• ASSIGNED TASK
Type out the data below in its entirety, exactly as given.

• DATA
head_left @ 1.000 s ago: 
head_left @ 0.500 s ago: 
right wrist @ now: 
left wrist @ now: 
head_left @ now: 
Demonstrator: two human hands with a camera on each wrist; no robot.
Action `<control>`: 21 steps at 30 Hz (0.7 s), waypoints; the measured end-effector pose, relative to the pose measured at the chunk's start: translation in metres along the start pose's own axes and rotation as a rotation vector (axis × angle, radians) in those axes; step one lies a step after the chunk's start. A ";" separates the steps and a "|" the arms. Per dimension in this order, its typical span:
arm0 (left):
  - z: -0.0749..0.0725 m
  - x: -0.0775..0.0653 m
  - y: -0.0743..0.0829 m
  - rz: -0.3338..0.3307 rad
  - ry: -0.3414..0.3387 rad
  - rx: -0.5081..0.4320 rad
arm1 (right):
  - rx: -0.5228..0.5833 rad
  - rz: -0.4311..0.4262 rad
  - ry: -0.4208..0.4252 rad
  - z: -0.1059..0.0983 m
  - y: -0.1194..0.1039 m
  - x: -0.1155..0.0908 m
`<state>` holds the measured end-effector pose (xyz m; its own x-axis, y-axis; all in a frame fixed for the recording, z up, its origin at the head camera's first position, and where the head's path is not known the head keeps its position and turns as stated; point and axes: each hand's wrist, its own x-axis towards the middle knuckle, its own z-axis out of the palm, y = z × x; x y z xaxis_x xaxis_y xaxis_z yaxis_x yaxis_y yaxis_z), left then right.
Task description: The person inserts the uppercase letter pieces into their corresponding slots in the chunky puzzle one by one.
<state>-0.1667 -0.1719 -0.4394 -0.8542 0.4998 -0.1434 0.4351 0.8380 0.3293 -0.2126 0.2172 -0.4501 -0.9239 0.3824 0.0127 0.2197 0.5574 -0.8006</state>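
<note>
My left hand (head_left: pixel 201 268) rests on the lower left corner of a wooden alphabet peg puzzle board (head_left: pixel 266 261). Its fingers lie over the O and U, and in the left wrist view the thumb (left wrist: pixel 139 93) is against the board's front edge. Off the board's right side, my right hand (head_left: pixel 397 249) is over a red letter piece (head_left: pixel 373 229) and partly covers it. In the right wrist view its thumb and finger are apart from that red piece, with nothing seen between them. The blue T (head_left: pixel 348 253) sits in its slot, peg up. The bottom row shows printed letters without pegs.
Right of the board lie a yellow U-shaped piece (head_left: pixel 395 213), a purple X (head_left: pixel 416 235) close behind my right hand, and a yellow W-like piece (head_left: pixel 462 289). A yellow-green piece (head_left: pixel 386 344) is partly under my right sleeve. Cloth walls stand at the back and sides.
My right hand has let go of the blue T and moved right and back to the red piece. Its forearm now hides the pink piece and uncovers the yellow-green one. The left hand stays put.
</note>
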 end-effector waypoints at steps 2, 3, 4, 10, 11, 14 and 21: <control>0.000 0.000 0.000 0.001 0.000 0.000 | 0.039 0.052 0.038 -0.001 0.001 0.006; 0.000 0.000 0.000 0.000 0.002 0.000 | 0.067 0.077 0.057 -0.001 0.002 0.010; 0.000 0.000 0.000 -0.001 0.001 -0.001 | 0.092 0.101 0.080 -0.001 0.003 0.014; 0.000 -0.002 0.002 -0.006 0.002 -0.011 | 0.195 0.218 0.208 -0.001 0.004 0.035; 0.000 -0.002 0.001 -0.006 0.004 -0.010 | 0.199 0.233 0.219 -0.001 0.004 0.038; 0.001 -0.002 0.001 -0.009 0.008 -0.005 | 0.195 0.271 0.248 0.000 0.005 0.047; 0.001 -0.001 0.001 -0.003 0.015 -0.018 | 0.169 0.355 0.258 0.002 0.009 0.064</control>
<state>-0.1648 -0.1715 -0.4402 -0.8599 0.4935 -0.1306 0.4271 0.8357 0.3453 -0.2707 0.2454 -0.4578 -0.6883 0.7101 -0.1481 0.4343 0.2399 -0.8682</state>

• OUTPUT
head_left @ 1.000 s ago: 
head_left @ 0.500 s ago: 
right wrist @ now: 
left wrist @ now: 
head_left @ now: 
Demonstrator: two human hands with a camera on each wrist; no robot.
Action `<control>`: 21 steps at 30 Hz (0.7 s), waypoints; the measured end-effector pose, relative to the pose measured at the chunk's start: translation in metres along the start pose's own axes and rotation as a rotation vector (axis × angle, radians) in those axes; step one lies a step after the chunk's start. A ";" separates the steps and a "|" the arms. Per dimension in this order, its typical span:
arm0 (left):
  - z: -0.0749..0.0725 m
  - x: -0.0775..0.0653 m
  - y: -0.0743..0.0829 m
  - rz: -0.3338..0.3307 rad
  - ry: -0.3414..0.3387 rad
  - rx: -0.5081..0.4320 rad
arm1 (right):
  - rx: -0.5228..0.5833 rad
  - rz: -0.4311..0.4262 rad
  - ry: -0.4208..0.4252 rad
  - z: -0.1059..0.0983 m
  - y: -0.1194..0.1039 m
  - x: -0.1155..0.0908 m
`<state>` holds the measured end-effector pose (xyz m; its own x-axis, y-axis; all in a frame fixed for the recording, z up, its origin at the head camera's first position, and where the head's path is not known the head keeps its position and turns as stated; point and axes: each hand's wrist, its own x-axis towards the middle knuckle, its own z-axis out of the palm, y = z × x; x y z xaxis_x xaxis_y xaxis_z yaxis_x yaxis_y yaxis_z), left then right.
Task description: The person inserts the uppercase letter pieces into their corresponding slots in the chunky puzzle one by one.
<state>-0.1667 -0.1719 -0.4394 -0.8542 0.4998 -0.1434 0.4351 0.8380 0.3293 -0.2126 0.2172 -0.4501 -0.9239 0.3824 0.0127 0.2197 0.5574 -0.8006</state>
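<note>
My left hand (head_left: pixel 201 268) rests on the lower left corner of a wooden alphabet peg puzzle board (head_left: pixel 266 261). Its fingers lie over the O and U, and in the left wrist view the thumb (left wrist: pixel 139 93) is against the board's front edge. Off the board's right side, my right hand (head_left: pixel 397 249) is over a red letter piece (head_left: pixel 373 229) and partly covers it. In the right wrist view its thumb and finger are apart from that red piece, with nothing seen between them. The blue T (head_left: pixel 348 253) sits in its slot, peg up. The bottom row shows printed letters without pegs.
Right of the board lie a yellow U-shaped piece (head_left: pixel 395 213), a purple X (head_left: pixel 416 235) close behind my right hand, and a yellow W-like piece (head_left: pixel 462 289). A yellow-green piece (head_left: pixel 386 344) is partly under my right sleeve. Cloth walls stand at the back and sides.
My right hand has let go of the blue T and moved right and back to the red piece. Its forearm now hides the pink piece and uncovers the yellow-green one. The left hand stays put.
</note>
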 end-effector waypoints at steps 2, 3, 4, 10, 11, 14 and 21: <control>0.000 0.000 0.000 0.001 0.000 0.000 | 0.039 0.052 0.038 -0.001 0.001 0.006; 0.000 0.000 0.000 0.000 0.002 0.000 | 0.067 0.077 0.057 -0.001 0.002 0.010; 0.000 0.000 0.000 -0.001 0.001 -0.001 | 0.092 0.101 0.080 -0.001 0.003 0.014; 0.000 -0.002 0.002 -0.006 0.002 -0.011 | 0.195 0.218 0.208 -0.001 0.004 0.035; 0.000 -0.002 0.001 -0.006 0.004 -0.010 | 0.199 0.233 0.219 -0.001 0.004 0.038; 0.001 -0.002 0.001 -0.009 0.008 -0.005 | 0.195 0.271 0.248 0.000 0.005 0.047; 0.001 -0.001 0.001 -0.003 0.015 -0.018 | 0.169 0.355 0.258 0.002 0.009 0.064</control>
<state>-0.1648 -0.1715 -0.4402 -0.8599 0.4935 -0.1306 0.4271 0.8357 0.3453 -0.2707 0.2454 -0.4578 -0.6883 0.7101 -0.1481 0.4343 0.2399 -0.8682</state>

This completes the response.